Evolution not larger than life (or movies)

Kyle Ferguson and Elizabeth Ricker/S

The mythology of advances in biotechnology and society’s perceptions of change remain a hot topic as technology continues to evolve.

Priscilla Wald, professor of English and women’s studies at Duke University, explained her views on the subject Thursday night, and explained that science gets distorted in the process of being represented in pop culture.

“It’s not altogether a bad thing,” she said. “The bad thing is that we go to debates about science, and we discuss our own distorted views instead of the actual science. We want to be better able to distinguish the science from the science fiction.”

After a brief discussion of society’s views of the advances in genomic science, which was held in the Sun Room of the Memorial Union, she brought up specific examples of how the mass media views these advances in science relative to its time period, and how it has a tendency to expand them to seem almost like the mythology of ancient times. For example, she used “Frankenstein” as an example of how society reacts to changing definitions of what a human being is.

“When Mary Shelley wrote it, she made sure to say that Frankenstein was a creature, not a monster,” she said. “Its interactions with society made it a monster.”

John Solensten, of Ames, has written several novels about mythology and attended the lecture to see if he could follow in Shelley’s footsteps.

“Writers are predators that are looking for ideas to write about. What interests me about this lecture is that it deals with my writing,” Solensten said.

One of Wald’s main points was that creation of mythology often accompanies a shift in a public paradigm, and that with the advances in technology of recent decades, we are at that point and trying to struggle to define it.

“We don’t like having our social categories messed with, but subjects such as cloning show how unstable those categories really are,” she said. “This is important to deal with because the generation of people in college right now is the most mixed generation ethnically, religiously and socially in human history, and it is messing with our social categories.”

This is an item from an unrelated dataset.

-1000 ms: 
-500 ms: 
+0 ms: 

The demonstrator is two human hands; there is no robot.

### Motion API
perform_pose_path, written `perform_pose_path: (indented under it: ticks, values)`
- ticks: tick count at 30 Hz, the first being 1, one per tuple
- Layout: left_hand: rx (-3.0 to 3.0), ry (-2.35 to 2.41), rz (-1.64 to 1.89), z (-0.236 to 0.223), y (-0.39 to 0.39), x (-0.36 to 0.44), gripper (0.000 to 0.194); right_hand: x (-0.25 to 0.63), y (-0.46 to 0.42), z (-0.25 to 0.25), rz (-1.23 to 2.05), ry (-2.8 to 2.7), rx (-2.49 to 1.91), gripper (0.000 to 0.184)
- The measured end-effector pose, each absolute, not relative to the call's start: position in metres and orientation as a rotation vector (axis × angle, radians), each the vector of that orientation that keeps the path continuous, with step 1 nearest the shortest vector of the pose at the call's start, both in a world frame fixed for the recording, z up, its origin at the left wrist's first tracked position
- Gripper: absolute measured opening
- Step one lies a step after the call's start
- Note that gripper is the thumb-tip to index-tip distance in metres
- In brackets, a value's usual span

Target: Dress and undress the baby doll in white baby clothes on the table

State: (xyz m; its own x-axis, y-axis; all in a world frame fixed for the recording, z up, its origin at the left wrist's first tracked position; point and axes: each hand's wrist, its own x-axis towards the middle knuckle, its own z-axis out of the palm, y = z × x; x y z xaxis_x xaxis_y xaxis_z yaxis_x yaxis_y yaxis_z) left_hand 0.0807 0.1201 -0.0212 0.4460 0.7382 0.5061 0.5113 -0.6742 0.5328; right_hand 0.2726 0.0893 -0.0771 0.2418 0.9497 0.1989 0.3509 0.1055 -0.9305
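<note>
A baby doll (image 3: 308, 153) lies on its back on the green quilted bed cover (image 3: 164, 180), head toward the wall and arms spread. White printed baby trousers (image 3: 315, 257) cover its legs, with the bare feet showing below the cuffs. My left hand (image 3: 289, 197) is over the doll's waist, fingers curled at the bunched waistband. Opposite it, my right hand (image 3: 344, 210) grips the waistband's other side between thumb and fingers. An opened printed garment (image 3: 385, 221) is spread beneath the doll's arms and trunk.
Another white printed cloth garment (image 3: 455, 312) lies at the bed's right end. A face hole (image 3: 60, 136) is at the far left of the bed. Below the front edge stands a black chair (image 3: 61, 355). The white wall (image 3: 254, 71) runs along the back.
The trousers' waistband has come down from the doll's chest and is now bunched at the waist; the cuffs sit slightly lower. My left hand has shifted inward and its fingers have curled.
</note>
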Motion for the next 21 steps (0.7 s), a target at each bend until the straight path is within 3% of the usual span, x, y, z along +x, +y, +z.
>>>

She ended her lecture with a discussion of a few major motion pictures that showed how we like to view these issues, compared with the actual science of these scenarios. For instance, she discussed the movie ‘X-Men’ and said each character has a very specific mutation, or chimera, which would not be the case scientifically.

“The individual mutations are due to imagination on our part,” she said. “They almost seem to be images of the sheer power of human desire; powerful enough that it manifests itself physically. I think this movie represents what we think humans might be in the future.”

Krista Lathen, senior in journalism and mass communication, said the media have a large role in shaping how we see many forms of technology today.

“The mass media really shapes the viewing of certain technologies, and most of the public get their views from what the media shows,” she said.

Wald finished with a statement about the effect that Darwinism would have on us.

“We fear change. Has anybody stopped to think about what we might become?” she said. “We assume that we are the end of evolution, but we aren’t. This concern is at the core of genomic myths. According to Darwin, either we’ll evolve into a new species, or we’ll face mass extinction.”

Wald even made a connection to one of the more popular recent commercial mascots, the GEICO cavemen.

“They are a manifest of what we are afraid of,” she said. “The commercial says, ‘So easy a caveman can do it,’ and they get offended, which makes me think, what will future evolved species think of us? The cavemen are representing the fear that, to future species, we will be second-class citizens.”